→ **ABOUT THIS TASK**
As output, give the exact lines from the one containing "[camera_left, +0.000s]" through the end of the listing below, both included, without the pictures.

→ **DATA EXTRACT**
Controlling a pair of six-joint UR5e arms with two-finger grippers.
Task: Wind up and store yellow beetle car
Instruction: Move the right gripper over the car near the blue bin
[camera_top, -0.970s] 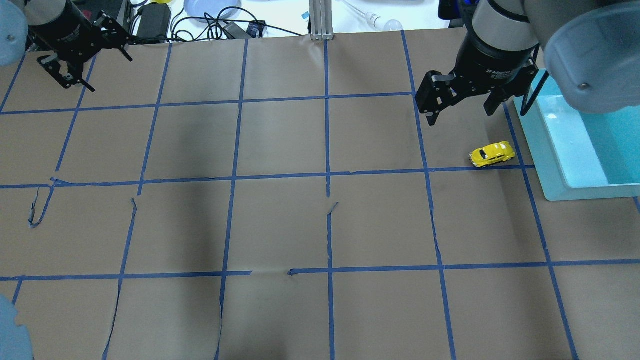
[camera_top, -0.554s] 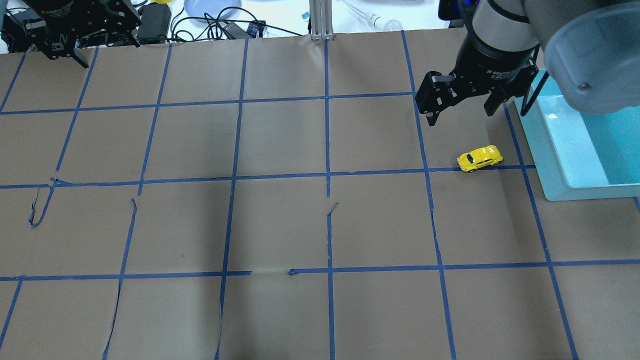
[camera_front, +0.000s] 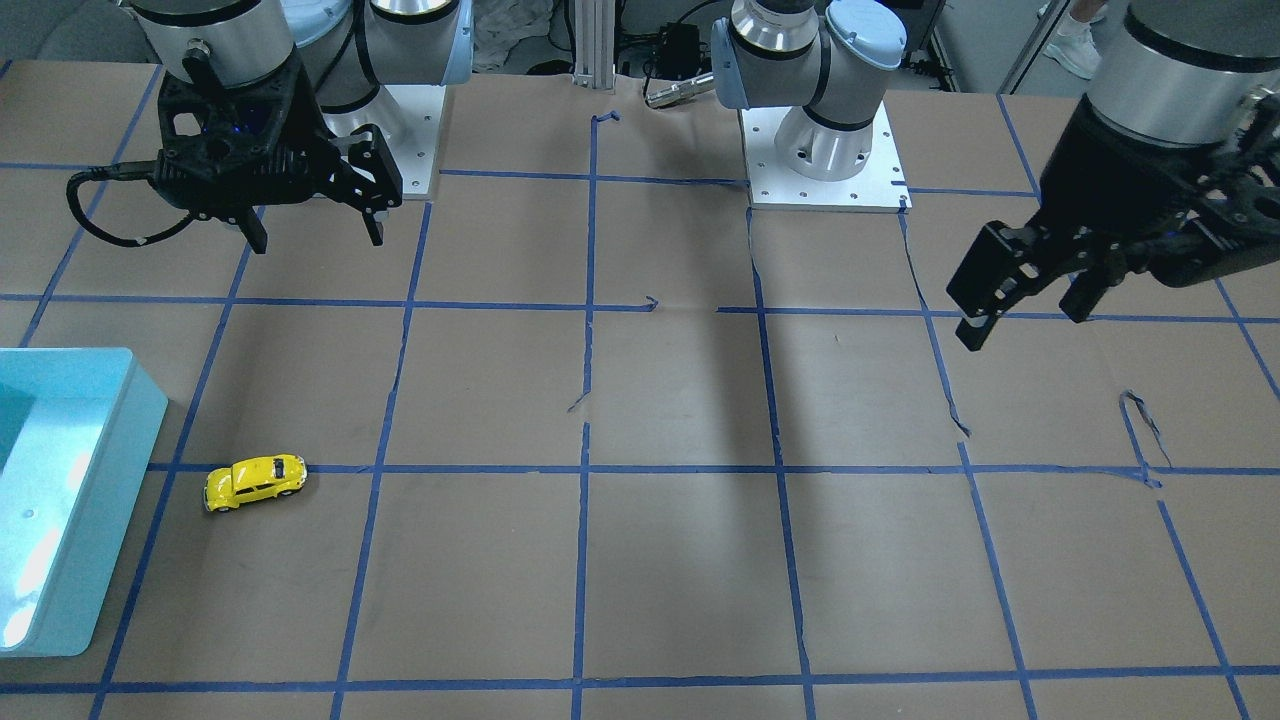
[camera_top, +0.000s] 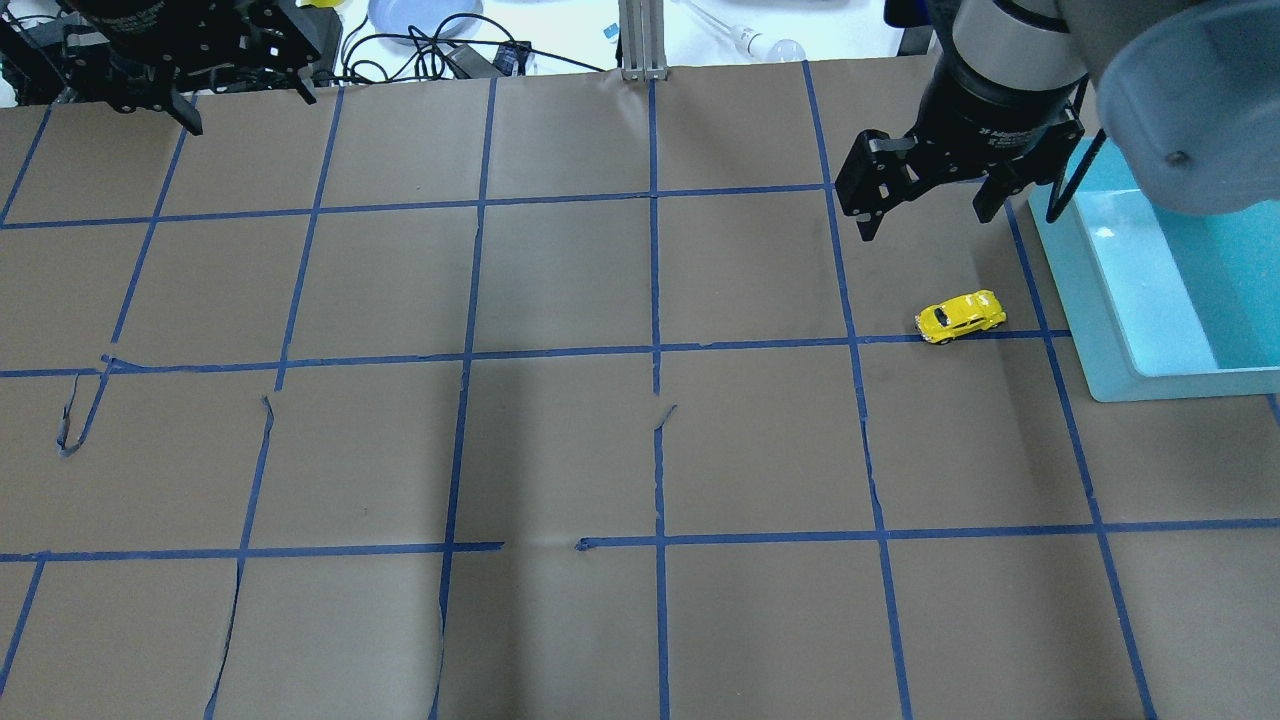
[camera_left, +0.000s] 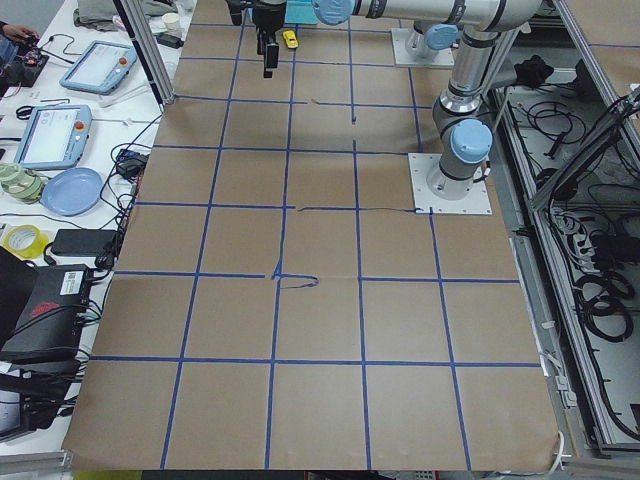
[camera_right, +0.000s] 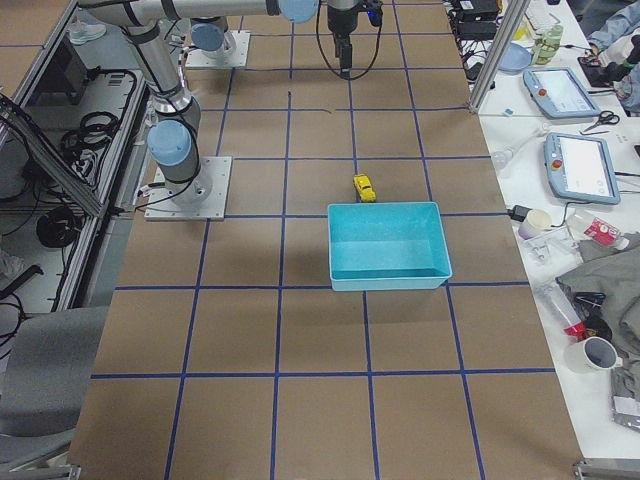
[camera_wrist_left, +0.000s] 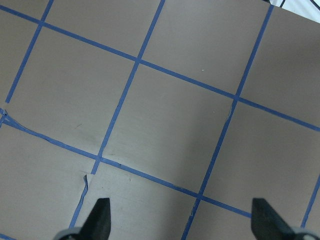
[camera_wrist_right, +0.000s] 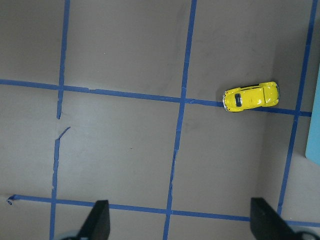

→ **WRITTEN RESPONSE**
[camera_left, +0.000s] 
[camera_right, +0.000s] 
[camera_wrist_left, +0.000s] 
[camera_wrist_right, +0.000s] 

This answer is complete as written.